A share deal means the buyer purchases all or part of the shares in the seller’s company.  This process is likely more straightforward although extensive due diligence may still be required depending on each target because the Buyer will be subject to risks if the business does not perform as well as expected and will potentially be liable for historic liabilities. As such this is preferable for most sellers. The Buyer will become a shareholder usually a majority controller so the seller will if staying in the business may struggle to now be an employee or beholden to someone else (unless selling 100%)

Parties should consult with professional advisors including legal, financial and tax advisors when deciding how to structure a business sale transaction as it can save money in the long run if tax efficiently structured and our role is to protect the founders and the business during the processes.  

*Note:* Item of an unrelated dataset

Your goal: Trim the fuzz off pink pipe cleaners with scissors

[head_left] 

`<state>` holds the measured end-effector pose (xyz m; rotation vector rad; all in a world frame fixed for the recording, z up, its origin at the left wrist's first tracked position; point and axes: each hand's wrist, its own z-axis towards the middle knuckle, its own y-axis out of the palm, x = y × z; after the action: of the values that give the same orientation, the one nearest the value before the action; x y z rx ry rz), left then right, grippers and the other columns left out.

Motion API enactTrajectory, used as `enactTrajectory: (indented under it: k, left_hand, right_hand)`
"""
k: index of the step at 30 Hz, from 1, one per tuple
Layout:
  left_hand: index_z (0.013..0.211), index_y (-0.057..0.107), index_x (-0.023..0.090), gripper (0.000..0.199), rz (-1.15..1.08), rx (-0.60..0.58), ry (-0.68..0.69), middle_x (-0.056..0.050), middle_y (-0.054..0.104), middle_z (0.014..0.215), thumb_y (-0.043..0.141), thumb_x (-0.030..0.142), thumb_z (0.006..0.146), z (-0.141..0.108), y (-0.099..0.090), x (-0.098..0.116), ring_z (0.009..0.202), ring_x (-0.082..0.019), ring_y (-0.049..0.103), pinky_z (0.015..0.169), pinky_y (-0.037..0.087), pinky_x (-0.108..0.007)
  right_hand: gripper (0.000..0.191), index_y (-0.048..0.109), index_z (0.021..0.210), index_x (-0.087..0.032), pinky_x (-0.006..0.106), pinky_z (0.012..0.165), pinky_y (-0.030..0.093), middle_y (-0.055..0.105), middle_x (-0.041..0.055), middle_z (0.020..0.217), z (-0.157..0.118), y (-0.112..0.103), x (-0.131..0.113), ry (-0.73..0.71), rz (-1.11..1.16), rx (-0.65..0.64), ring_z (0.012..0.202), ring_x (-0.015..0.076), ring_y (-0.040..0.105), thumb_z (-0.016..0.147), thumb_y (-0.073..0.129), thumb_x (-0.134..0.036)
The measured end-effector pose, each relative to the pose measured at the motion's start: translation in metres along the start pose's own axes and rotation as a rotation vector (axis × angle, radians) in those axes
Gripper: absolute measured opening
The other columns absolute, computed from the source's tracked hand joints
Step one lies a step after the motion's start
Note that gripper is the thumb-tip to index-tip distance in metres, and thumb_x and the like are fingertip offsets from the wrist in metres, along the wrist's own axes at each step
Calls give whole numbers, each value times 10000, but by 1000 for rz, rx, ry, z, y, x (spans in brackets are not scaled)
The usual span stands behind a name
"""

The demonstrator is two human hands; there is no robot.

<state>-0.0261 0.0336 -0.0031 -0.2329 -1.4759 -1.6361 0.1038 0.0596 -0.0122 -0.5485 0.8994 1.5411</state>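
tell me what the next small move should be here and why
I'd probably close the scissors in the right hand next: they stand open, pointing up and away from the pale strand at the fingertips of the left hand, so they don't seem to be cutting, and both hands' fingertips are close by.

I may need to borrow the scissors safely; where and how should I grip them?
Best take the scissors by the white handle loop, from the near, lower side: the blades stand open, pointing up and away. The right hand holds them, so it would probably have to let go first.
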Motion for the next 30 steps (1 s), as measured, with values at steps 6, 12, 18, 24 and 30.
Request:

More importantly, not having properly drafted documentation in place could have dire consequences on both sides, such as the seller having to repay some of the sale price the buyer suffering losses after taking over the business. 

How does it often work 

Depending on how the deal is structured, the parties would need to enter into agreements such as the sale and purchase agreement (SPA), disclosure letter and other ancillary documents required to implement the transaction (such as corporate approvals and indemnities). If the parties have entered into the heads of terms, it will be used to prepare the transaction documents and this is usually best so all parties are clear from the onset. 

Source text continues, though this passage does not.